Habló con un tono desabrido y Xuan notó que la antigua ira se removía en él, una ira que, durante años, no se había permitido sentir. Un hombre de su posición no podía tener honor, no podía permitirse ser orgulloso. Y, sin embargo, dio un paso hacia el soldado y se inclinó, con los ojos chispeantes de furia.
—¿Quién eres para hablarme de esa manera? ¿Tú, un soldado comeperros sin linaje? Lo que yo decida hacer no es asunto tuyo. Dile a uno de tus hombres que desmonte y regrese a pie, o cédeme tu propia montura.
Hong Tsaio-Wen había vivido toda su existencia sometido a una rígida jerarquía. Reaccionó ante la seguridad de Xuan como lo habría hecho ante cualquier otro oficial superior. Agachó la cabeza y el brillo desafiante desapareció de sus ojos.
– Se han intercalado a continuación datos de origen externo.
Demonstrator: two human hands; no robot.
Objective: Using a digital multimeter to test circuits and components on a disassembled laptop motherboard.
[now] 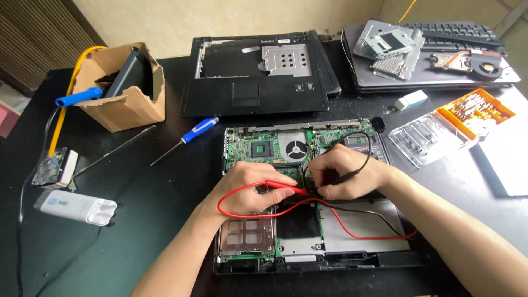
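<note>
Where both probes meet: at centre frame, over the green circuit board of the opened laptop base, just below the round fan.
Left hand: fingers closed around the red probe, its tip pointing right toward the board.
Right hand: fingers pinched on the black probe, tip pointing left; the two tips lie very near each other, contact not discernible.
Leads: red lead loops under the left hand and runs right across the base; black lead arcs up to the multimeter, upper right of the board.
Risk, slip: a tip sliding off its point could bridge neighbouring contacts, since the parts sit close together.
Risk, snag: the slack red loop could catch a wrist and drag the probe sideways.
Risk, reading: the right hand partly covers the meter, so the display may be misread.
Surroundings: blue-handled screwdriver left of the board; cardboard box at upper left; removed palm-rest cover at upper centre; black tabletop beneath.
</note>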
En aquel momento Xuan supo con certeza que no se trataba de un destacamento de ejecución. Un remolino de ideas empezó a girar en su cabeza mientras Tsaio-Wen, en tono seco y brusco, transmitía las órdenes a sus hombres y uno de ellos desmontaba.
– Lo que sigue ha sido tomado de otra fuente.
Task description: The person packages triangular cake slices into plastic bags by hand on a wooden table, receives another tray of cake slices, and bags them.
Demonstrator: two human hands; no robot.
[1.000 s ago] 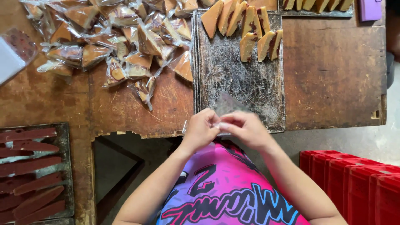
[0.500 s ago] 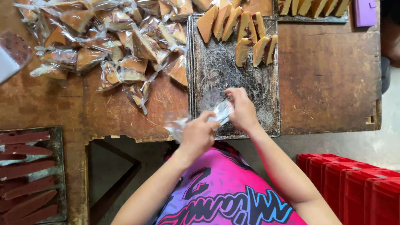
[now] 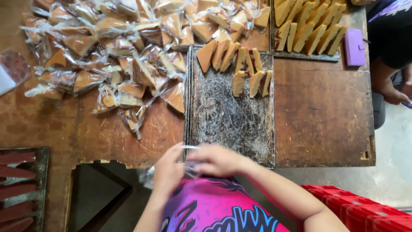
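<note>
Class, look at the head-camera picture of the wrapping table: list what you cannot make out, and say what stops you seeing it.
- Clear plastic bag: mostly covered by the left hand and right hand; whether it holds anything is hidden.
- Fingertips: blurred and overlapping, so the exact grip is unclear.
- Wrapped wedges: the top edge cuts off the pile.
- Upper tray: cut off at the top.
- Second person: only part shows at the right edge.
</note>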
—Dile a tu hermano que se lleve a sus hermanas a casa —dijo Xuan en voz alta a Liao-Jin—. Tú me acompañarás al cuartel. Así sabremos qué es eso tan importante que les ha movido a molestarme.
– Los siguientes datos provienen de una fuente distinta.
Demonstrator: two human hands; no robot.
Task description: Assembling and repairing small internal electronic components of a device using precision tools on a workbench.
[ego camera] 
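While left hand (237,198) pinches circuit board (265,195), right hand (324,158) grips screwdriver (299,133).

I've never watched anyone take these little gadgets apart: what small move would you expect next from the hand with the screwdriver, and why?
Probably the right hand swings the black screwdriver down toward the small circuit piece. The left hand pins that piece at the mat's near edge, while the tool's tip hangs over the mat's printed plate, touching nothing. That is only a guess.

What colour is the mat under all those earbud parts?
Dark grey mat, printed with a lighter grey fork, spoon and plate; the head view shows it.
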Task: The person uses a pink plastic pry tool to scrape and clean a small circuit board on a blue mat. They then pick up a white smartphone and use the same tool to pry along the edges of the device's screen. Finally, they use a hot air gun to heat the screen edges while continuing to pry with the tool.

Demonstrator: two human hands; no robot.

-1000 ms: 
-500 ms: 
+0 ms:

Liao-Jin apenas consiguió ocultar sus emociones mixtas de regocijo y pánico cuando les transmitió el mensaje a sus hermanos. Había cabalgado unas cuantas veces en su vida, pero nunca había montado un caballo entrenado para la guerra. Mientras corría hacia su montura y se encaramaba a la silla de un salto, temió avergonzar a su padre. El animal bufó al notar a un jinete desconocido y la cabeza de Xuan giró de repente, con gesto meditabundo.
—Espera —le dijo a su hijo. Recorrió con la vista los demás caballos y encontró uno que aguardaba la marcha plácidamente, sin rastro de la tensión acumulada de la primera montura. Xuan lanzó una mirada de reojo a Tsaio-Wen y percibió su disimulada rabia. Tal vez el oficial no hubiera escogido deliberadamente al animal menos dócil de su tropa, pero lo dudaba. Habían pasado muchos años desde la última vez que Xuan había tratado con soldados, pero enseguida recuperó los antiguos hábitos. Se dirigió con amplias zancadas hacia otro jinete y levantó la vista hacia él con absoluta certidumbre de que sería obedecido.
—Desmonta —ordenó.
El soldado casi ni miró a Tsaio-Wen antes de levantar una pierna y descender de un salto al suelo.
—Este —indicó Xuan a su hijo.
Liao-Jin no había entendido lo que su padre estaba haciendo, pero él también desmontó y se aproximó a la nueva montura, tomándola de las riendas.
Xuan asintió sin darle ninguna explicación y luego alzó la mano brevemente para despedirse del resto de su familia. El pequeño grupo parecía desamparado, con la mirada clavada en su padre y su hermano, que montaron y se alejaron por la orilla del lago, emprendiendo el regreso a la ciudad de Hangzhou.